Diapers...Maturity...Wisdom....Lots of Each Required....
I am absolutely petrified…just barely able to move my fingers to type this post of my fears….
I made do with cloth diapers all through my daughter’s infancy; there were no alternatives then. I was envious when the disposable diapers came into being, and wished they had been there when I had my baby. Never mind, I thought, one day, as a grandmother, perhaps I will benefit from the convenience they represent.
I reckoned without the “what goes around comes around” factor. Now, disposable diapers are a big ecological no-no, and cloth diapers are the green (er, sometimes literally, if the baby is having loose motions!) and responsible way to go.
So I am back to the prospect of diapers, diaper pails, washing, drying, folding…oh, the works, that I was SO glad to get away from all those years ago….
I have not yet come to stuff like baby formula, pacifiers, humidifiers or the millions of other details….
I realized that I had forgotten some of my diaper-origami (more precisely, how to fold a diaper so that there is a pad of cloth down the centre.) And I found myself googlind nappy-folding sites….
Oh my goodness, I am overwhelmed. How on earth am I going to come by the store of knowledge and wisdom and maturity and patience and expertise that I am supposed to have as a grandmother? I am a TOTAL ignoramus. My daughter and son-in-law, I think, are going to send me home in disgrace in just a short while. And this, if I am successful in not dropping the baby….
Well, everything is on the internet these days, so I am probably be going to be holding The Baby in one hand and the mouse in the other.
Must email Nirmala, a friend of mine who recenly became a grandmother, and is doing a great job with her grandson, about lots of details….
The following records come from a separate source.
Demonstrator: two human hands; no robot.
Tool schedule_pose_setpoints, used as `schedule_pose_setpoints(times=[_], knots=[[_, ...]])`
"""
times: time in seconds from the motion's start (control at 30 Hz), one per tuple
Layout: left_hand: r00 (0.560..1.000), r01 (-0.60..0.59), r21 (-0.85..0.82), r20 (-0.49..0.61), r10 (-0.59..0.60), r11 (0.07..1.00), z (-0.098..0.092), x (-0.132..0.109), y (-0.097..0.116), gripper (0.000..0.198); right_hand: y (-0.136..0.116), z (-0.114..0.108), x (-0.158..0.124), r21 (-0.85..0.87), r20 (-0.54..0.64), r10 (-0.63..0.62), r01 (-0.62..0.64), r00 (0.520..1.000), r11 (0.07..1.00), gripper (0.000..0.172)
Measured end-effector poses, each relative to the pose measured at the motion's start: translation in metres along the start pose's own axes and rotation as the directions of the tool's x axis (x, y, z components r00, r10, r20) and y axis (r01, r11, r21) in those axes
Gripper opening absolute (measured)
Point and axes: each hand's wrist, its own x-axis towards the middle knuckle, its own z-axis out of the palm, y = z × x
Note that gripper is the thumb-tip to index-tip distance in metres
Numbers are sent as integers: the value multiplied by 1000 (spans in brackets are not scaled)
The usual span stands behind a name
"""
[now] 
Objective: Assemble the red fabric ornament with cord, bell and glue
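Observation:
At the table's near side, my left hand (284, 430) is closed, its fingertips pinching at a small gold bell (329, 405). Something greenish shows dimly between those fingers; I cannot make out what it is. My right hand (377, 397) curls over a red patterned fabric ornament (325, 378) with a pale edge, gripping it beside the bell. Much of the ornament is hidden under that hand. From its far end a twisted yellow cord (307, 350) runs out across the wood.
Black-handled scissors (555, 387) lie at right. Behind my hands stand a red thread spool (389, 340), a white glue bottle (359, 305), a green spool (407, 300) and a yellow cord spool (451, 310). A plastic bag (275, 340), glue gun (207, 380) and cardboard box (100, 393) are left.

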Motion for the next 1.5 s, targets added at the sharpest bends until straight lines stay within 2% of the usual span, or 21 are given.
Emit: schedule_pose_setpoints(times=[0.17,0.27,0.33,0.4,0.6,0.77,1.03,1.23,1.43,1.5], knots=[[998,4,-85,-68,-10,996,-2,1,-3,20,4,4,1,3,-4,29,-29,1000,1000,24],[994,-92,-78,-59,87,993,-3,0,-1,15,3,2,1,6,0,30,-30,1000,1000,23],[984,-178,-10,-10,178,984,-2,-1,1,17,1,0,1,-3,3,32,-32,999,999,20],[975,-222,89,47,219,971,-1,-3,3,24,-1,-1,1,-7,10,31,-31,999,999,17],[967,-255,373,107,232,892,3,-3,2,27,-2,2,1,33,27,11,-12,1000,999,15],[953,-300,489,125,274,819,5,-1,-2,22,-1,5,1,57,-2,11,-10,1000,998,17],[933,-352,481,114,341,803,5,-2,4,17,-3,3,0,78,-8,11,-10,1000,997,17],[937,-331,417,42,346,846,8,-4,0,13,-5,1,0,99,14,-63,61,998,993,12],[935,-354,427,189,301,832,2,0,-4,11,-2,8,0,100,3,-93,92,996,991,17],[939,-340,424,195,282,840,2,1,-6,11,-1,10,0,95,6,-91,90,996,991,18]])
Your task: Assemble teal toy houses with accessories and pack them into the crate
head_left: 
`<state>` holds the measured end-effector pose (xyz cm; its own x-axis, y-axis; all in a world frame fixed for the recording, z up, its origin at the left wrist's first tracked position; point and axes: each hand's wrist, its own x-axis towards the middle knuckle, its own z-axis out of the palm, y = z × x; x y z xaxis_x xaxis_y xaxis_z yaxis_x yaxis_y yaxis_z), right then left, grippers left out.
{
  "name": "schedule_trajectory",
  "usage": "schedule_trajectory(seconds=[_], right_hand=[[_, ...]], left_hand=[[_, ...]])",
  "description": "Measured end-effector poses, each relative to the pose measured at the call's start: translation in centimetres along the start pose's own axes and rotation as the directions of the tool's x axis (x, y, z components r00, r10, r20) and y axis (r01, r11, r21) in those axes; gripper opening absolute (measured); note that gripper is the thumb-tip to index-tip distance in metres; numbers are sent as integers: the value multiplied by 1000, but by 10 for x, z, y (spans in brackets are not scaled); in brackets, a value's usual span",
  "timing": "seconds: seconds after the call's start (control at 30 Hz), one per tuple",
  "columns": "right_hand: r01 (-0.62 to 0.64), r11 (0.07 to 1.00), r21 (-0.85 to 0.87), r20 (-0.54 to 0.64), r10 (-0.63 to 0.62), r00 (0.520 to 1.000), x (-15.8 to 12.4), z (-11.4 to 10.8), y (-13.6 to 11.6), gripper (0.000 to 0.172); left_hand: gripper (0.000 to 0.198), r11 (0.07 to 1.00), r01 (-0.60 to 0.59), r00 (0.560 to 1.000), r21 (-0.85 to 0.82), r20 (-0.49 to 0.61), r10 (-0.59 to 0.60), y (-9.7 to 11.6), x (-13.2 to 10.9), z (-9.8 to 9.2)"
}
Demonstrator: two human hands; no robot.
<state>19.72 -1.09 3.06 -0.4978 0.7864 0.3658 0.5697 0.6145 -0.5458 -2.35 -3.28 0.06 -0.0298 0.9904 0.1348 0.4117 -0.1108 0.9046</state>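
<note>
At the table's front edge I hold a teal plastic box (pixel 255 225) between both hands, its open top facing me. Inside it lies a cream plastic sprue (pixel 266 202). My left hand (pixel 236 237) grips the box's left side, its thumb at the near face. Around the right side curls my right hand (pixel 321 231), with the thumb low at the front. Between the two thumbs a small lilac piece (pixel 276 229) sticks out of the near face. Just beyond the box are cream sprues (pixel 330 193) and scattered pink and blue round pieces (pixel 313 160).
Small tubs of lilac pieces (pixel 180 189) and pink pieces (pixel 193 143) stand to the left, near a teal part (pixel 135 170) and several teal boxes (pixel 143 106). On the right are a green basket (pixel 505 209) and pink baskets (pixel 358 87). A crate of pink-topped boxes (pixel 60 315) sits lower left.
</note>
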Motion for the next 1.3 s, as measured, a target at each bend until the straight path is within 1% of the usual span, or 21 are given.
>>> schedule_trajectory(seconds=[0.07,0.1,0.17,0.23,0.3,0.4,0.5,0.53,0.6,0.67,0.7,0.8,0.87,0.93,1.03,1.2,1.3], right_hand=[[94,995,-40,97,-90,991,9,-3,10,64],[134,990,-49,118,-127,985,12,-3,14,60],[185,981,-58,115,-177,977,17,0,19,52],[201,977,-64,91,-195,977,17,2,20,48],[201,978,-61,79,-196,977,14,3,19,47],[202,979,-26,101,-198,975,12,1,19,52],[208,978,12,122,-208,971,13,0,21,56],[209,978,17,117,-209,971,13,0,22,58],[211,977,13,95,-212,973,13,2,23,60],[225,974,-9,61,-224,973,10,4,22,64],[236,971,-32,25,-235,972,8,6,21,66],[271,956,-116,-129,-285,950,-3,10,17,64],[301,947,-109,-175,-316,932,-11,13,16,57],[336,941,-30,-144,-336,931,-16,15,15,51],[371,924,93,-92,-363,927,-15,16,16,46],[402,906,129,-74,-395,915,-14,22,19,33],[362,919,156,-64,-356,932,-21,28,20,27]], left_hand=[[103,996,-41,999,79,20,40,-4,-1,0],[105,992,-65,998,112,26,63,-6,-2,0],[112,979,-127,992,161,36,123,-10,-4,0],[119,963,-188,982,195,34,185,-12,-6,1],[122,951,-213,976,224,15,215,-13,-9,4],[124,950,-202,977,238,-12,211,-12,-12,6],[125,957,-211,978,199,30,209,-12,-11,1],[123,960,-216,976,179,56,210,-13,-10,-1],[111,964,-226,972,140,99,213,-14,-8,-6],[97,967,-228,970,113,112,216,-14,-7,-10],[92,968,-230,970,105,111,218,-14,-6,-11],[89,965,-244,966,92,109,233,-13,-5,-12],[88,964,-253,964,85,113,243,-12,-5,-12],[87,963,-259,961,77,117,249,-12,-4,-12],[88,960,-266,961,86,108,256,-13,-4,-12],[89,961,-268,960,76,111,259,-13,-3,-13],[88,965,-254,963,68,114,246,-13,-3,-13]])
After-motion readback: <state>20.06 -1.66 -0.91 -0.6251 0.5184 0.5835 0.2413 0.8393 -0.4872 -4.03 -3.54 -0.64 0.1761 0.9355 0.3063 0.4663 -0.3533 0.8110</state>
For a long time now, the word “nappy” stood, in my vocabulary, for a short form of the name “Napoleon”…that’s about to change soon.
Also…with my baby, it was MY baby, and I did what I wanted to do…but with The Baby, it’s someone else’s baby, and I must do what the parents want, which may not be the same thing as what I want! For example, they may not want me to take a short cut to peace and quiet with a pacifier (I did that with my baby, until she started having one pacifier in her mouth, one in each hand, and also started dropping one, or all, of them and demanding instant replacement…at one time I was buying pacifiers by the dozen!)
If you lot read a news item in a few months about “grandmother banished back in disgrace from the US by disgusted parents of infant”…that would be…ME!
Is this helpless little one going to be, one day, the kind of confident and self-assured young woman that my daughter is today? I look back and realize what a miracle has been achieved!